**What the task requires:** Consider the data that follows and state how many lines contain the string "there", using the number alone.

Dataset records
=== Begin Enclosure ===
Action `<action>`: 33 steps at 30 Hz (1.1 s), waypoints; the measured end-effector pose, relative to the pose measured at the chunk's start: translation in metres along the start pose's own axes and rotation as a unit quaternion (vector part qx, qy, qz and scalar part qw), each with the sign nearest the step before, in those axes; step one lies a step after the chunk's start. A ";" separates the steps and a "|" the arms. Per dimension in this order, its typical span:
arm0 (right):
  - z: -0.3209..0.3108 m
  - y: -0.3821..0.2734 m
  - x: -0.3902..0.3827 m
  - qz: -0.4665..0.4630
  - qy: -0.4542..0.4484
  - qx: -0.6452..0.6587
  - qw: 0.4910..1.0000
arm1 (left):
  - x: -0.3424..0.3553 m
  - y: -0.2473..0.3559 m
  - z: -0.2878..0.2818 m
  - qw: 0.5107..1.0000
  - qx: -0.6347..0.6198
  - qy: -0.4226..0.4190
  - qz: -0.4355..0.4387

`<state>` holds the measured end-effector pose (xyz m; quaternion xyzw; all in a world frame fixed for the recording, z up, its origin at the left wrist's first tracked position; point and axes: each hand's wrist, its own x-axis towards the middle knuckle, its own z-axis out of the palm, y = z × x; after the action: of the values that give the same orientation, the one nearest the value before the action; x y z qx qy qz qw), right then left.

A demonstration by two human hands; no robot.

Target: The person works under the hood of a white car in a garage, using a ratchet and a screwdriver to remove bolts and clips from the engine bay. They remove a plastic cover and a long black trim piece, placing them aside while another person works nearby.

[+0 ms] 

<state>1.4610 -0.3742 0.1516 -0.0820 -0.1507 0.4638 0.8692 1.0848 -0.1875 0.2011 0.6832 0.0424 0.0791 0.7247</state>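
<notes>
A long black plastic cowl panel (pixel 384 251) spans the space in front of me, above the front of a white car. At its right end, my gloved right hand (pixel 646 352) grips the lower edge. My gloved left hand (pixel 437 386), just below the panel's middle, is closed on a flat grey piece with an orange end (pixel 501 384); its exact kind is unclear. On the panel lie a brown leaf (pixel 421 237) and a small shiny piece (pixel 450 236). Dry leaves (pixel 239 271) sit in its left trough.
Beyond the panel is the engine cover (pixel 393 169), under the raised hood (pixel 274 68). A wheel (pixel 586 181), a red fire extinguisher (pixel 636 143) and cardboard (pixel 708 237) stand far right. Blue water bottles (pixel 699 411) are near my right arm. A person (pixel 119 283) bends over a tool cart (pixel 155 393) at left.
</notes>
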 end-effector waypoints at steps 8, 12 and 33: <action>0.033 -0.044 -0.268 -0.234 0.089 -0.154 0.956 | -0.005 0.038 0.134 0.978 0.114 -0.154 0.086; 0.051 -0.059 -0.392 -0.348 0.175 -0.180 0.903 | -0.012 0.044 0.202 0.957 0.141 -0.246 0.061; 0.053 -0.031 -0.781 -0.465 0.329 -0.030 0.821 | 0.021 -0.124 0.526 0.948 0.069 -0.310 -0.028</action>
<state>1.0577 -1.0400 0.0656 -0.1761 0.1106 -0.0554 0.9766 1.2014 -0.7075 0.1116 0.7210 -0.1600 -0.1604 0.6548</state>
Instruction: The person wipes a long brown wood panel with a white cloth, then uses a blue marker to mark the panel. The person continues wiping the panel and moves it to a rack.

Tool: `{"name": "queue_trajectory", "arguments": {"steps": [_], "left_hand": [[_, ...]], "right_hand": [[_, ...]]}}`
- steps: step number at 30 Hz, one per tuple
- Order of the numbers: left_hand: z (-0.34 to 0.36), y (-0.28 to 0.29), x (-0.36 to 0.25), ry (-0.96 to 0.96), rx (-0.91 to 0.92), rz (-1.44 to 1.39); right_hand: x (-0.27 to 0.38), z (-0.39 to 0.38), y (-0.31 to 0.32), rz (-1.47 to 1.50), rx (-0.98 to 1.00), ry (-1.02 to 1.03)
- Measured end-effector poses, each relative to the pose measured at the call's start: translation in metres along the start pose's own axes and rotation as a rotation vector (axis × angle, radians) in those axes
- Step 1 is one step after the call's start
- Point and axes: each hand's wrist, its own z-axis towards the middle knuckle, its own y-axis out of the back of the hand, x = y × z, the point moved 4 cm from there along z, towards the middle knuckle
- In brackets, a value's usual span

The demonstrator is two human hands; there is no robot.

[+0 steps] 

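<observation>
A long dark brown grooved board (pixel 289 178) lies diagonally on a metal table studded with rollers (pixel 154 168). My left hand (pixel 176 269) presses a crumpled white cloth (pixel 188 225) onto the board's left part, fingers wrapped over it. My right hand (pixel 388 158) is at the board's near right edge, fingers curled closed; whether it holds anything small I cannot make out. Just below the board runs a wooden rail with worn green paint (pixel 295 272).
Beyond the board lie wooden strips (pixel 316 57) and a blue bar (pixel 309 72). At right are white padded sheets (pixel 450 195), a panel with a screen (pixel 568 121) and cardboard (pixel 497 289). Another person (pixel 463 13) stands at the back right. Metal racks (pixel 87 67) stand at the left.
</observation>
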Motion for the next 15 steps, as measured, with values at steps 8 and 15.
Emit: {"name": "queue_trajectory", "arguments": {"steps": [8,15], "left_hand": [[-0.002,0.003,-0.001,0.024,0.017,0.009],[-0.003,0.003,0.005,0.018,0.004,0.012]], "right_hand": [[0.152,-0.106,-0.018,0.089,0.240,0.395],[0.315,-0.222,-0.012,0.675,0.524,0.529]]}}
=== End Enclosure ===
**Expected output:** 2